## Work required
Beginning at whichever line contains "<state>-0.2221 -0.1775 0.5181", reproduce each line of the records below word for word, ending with the last, and add nothing.

## Records for this exercise
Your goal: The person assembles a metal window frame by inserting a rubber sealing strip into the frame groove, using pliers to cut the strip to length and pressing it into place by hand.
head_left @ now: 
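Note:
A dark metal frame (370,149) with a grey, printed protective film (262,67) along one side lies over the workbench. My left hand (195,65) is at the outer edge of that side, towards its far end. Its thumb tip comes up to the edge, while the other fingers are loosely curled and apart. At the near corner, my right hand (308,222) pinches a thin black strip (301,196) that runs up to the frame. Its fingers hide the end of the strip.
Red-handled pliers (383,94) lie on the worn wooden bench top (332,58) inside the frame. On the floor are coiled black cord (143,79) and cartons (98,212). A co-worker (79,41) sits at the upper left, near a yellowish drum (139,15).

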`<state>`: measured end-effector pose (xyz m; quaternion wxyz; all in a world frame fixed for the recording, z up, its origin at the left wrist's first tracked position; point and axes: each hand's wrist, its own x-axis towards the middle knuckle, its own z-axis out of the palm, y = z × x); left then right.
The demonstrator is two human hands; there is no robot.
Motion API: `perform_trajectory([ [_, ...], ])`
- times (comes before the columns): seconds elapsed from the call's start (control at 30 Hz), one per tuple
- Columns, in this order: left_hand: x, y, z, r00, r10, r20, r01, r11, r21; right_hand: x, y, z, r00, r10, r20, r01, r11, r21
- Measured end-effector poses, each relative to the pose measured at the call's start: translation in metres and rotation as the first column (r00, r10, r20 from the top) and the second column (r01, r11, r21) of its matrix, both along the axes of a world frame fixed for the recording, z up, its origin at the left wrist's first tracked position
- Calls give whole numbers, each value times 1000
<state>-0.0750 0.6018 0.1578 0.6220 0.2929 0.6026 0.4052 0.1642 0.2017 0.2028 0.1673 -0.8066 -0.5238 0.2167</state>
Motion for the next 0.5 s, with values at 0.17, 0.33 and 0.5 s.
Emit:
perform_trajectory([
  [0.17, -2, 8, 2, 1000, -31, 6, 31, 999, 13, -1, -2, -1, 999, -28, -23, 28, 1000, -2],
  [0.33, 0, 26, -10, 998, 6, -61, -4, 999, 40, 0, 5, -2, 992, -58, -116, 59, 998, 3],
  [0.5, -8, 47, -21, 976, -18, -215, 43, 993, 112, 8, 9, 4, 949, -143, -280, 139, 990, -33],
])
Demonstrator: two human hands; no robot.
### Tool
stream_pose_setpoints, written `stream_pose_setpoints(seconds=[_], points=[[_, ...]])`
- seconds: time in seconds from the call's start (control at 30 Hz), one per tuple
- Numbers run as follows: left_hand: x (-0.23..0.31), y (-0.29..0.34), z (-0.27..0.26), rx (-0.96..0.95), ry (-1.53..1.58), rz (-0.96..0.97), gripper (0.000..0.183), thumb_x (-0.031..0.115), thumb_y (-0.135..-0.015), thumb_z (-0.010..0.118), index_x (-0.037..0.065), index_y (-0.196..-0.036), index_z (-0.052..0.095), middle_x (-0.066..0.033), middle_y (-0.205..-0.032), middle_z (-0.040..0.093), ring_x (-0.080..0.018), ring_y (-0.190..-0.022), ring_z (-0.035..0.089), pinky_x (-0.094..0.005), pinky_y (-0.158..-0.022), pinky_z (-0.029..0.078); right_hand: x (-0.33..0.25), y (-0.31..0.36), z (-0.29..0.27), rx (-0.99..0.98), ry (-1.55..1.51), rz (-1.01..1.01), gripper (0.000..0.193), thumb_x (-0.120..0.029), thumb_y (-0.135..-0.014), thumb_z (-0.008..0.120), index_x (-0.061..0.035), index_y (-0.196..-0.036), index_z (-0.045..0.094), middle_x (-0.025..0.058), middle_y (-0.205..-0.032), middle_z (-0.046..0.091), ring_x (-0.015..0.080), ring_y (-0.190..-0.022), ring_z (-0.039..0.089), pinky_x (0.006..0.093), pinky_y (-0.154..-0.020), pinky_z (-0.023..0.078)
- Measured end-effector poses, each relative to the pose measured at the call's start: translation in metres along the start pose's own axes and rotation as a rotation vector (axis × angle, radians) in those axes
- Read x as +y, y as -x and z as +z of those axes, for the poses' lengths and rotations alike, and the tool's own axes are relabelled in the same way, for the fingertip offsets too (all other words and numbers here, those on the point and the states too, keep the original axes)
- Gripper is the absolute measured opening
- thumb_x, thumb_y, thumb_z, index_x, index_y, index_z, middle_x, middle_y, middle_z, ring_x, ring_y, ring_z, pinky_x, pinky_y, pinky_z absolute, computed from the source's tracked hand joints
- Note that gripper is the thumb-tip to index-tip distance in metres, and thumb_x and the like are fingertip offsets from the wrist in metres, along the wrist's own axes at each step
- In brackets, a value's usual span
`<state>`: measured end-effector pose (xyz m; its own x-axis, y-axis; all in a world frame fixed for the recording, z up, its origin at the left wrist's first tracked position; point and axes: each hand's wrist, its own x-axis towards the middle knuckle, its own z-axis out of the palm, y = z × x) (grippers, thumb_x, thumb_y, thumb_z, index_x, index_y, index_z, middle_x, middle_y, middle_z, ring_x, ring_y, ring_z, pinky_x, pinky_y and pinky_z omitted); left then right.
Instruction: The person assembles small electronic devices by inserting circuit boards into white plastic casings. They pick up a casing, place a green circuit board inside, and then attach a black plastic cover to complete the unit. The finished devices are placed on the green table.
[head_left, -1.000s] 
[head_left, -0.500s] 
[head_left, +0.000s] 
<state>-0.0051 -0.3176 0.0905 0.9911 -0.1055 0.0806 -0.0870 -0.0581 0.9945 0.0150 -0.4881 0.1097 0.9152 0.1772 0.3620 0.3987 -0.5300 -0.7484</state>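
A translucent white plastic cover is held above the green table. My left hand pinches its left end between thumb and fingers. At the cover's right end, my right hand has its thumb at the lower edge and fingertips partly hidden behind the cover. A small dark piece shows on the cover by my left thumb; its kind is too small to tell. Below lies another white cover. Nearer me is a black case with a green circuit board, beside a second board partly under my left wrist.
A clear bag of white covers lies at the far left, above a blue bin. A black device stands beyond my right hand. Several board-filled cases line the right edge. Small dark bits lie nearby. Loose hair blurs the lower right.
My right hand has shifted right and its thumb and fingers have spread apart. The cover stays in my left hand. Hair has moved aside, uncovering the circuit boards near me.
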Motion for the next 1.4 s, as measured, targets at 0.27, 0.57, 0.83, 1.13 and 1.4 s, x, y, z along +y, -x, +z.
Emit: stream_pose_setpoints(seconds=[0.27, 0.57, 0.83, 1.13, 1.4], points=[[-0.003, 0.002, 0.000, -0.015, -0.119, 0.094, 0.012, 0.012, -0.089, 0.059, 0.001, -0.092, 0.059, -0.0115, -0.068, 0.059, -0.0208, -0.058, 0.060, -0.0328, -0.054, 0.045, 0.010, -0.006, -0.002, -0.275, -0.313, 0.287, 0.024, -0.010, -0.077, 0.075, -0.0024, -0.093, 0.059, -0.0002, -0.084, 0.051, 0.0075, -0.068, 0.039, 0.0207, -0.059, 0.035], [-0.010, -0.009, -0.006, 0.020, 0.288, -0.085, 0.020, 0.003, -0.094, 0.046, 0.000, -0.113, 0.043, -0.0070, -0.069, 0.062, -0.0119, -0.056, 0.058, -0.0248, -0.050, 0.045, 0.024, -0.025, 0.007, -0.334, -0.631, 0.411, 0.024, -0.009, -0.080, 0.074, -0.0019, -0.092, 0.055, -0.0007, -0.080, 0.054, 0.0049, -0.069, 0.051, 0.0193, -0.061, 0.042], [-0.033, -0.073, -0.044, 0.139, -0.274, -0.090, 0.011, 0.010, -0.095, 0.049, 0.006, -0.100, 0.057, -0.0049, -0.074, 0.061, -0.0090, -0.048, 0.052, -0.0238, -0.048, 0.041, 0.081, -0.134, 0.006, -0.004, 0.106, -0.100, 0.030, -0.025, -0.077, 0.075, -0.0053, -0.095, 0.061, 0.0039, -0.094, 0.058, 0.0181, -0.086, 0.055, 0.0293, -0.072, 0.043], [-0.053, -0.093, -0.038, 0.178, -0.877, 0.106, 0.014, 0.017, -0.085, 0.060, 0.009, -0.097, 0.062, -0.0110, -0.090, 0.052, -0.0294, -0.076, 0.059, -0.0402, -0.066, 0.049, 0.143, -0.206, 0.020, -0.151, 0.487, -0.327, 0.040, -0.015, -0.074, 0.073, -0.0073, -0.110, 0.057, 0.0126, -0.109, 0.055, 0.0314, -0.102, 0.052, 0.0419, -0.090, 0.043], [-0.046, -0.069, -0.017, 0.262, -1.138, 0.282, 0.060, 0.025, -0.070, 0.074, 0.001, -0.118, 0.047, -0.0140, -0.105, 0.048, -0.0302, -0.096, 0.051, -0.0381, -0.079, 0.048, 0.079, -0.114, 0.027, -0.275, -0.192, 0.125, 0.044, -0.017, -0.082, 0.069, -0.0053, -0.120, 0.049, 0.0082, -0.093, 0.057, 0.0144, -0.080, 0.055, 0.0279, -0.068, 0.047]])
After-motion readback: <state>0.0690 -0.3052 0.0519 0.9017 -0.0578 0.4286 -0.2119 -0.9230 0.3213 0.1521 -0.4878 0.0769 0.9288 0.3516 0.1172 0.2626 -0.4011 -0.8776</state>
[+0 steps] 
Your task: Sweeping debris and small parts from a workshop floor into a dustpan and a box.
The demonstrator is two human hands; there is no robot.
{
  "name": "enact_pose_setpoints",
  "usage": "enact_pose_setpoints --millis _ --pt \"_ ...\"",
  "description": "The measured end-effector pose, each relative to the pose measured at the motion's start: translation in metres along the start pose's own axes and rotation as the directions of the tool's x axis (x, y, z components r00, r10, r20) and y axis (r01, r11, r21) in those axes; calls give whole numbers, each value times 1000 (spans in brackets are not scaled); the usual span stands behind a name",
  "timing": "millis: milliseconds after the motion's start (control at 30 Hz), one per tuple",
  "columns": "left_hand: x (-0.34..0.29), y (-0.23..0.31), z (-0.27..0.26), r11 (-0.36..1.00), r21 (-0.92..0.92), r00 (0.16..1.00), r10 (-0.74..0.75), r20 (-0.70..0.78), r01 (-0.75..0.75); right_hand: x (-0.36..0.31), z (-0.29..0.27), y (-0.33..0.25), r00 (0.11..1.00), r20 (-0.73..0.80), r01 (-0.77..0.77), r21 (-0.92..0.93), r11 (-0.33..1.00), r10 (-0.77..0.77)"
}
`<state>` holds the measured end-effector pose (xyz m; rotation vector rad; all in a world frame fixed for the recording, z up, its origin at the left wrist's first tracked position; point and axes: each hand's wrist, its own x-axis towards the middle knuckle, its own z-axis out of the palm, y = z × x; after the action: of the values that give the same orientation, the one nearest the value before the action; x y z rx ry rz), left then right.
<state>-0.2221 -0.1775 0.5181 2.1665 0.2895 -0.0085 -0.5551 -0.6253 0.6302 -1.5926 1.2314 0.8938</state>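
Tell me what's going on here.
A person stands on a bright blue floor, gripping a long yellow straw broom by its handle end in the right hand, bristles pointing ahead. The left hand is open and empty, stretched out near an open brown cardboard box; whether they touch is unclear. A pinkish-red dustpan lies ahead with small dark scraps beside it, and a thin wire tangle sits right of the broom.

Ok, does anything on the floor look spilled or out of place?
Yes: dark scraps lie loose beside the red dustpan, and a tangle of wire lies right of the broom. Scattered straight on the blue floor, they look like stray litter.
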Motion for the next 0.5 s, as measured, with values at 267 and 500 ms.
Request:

## Response to this task
<state>-0.2221 -0.1775 0.5181 2.1665 0.2895 -0.0085 -0.5551 -0.6253 0.6302 -1.5926 1.2314 0.8938</state>
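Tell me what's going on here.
A person stands on a bright blue floor, gripping a long yellow straw broom by its handle end in the right hand, bristles pointing ahead. The left hand is open and empty, stretched out near an open brown cardboard box; whether they touch is unclear. A pinkish-red dustpan lies ahead with small dark scraps beside it, and a thin wire tangle sits right of the broom.

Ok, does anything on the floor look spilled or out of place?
Yes: dark scraps lie loose beside the red dustpan, and a tangle of wire lies right of the broom. Scattered straight on the blue floor, they look like stray litter.
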Motion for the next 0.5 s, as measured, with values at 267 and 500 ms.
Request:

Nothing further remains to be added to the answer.